Silence and noise… as we enter week five of our Shelter in Place here in the Rockies there has been a stark contrast between what had been and what is the new reality. Silence and noise… heaven and hell… different feelings expressed by so many people. In his book No Man is an Island Thomas Merton said the following about silence. The rain ceases, and a bird’s clear song suddenly announces the difference between Heaven and hell. (p. 254) This is indeed an interesting concept to explore as we navigate the new reality created by the COVID-19 Novel Coronavirus pandemic.

Typically when we would go out on our deck there would be lots of traffic noise with cars, trucks, and motorcycles heading into the National Park. Today (well not today since the deck is covered with 14+ inches of snow) when we step out onto the deck there are tremendous moments of silence. Without the road noise, we hear the wind blowing through the trees and the birds singing. Our shyer wild neighbors are coming out and exploring the town since the streets and parks aren’t crowded.
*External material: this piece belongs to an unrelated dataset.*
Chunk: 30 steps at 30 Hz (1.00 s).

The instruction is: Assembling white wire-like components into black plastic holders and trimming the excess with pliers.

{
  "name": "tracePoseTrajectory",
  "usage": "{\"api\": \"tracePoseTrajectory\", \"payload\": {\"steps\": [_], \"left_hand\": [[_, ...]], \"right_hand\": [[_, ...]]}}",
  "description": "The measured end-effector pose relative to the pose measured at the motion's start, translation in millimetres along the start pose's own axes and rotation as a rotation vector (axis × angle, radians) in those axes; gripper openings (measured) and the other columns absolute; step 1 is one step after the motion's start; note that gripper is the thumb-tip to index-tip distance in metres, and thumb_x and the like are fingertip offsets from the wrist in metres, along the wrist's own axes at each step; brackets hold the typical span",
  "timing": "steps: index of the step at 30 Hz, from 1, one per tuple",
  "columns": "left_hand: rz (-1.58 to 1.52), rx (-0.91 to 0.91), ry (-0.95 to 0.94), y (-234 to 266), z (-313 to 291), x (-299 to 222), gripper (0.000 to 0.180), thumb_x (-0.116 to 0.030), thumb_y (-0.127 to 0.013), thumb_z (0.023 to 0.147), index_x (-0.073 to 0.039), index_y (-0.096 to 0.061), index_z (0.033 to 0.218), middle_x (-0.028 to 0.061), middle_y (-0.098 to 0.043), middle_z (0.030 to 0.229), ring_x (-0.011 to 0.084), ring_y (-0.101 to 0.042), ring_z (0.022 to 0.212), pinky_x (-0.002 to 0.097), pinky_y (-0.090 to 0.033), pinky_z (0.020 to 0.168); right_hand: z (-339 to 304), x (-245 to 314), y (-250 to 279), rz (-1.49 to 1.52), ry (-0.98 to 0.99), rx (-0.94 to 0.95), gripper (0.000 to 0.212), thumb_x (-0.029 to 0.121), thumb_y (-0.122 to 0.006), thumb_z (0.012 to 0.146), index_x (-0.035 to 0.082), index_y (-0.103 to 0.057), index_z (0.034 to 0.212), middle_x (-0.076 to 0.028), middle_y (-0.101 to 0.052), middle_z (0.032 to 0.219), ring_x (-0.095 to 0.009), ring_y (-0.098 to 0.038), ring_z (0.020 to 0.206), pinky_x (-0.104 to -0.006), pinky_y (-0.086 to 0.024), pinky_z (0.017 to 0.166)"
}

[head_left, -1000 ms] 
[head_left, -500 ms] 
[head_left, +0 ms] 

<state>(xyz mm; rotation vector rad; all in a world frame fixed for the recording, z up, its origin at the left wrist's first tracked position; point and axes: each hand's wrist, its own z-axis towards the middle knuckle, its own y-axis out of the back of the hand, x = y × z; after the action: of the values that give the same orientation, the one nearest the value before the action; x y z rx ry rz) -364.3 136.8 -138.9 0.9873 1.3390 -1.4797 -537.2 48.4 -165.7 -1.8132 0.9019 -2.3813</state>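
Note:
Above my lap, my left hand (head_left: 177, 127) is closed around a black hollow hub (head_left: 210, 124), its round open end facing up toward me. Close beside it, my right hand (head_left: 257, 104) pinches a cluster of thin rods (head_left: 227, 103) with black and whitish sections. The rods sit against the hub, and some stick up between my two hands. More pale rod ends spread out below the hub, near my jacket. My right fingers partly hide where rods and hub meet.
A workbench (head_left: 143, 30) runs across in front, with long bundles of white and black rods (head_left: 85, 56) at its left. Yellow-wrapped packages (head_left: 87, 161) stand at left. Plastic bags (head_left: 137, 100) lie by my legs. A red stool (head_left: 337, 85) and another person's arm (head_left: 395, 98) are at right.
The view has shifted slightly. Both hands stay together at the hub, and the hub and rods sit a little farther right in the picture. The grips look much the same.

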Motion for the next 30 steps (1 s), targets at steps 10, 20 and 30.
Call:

It is indeed beautiful and you could also say it is heavenly.

However, for some the experience could be described as hell. I think about our small businesses who are struggling to stay afloat without the tourists in town. I think of musicians who are watching live gigs dry up and worrying about how to make a living. I consider those who live alone and are cut off from their friends only to find themselves in spiritual darkness. Those who suffer from Depression especially feel the darkness close in on them as the isolation continues.

In other parts of the nation I watch people who are in the hospital dying alone because their family and spiritual leaders aren’t allowed to be with them at the end. I have read about hospital folks who watch the constant parade of people coming into the hospital only to leave in body bags. They are indeed living in a hellish reality.

So how do we navigate this difficult time? It’s not easy and there aren’t quick answers. However there are examples of communities becoming creative in being a caring community in these times. A non-profit collaborates with the town and other non-profits to provide meals for the weekend free of charge. Neighbors are shopping for their at-risk neighbors to ensure that they aren’t running out of essentials. Groups are sewing masks for health care workers and first responders. Strangers are supporting strangers bringing light into the darkness. These random acts of kindness are transforming hell into a community of light. In these moments, as Merton suggests, the difference between heaven and hell.

This pandemic isn’t going to end quickly. As a nation and world we are running a marathon who’s end is nowhere in sight. This isn’t a sprint or an easy race. It is a marathon. Just as there are stations along the marathon course where runners can get water and first aid care, there are stations where we can receive sustenance and care.

That sustenance and care come from a variety of sources. Many musicians are offering virtual gigs for people (and their audience generously tips them using apps). Local restaurants, breweries, and our winery offer takeout and delivery options for people at a good price. Restaurants are preparing and distributing meals to those in need. A local grocery store is offering credit to the National Park employees who are out of work. There are so many examples of care, compassion, and community being offered in new ways.

My prayer is that we will continue to show the difference between heaven and hell by our actions, our words, and our attitude. Then we will hear the bird’s clear song as we walk this journey together.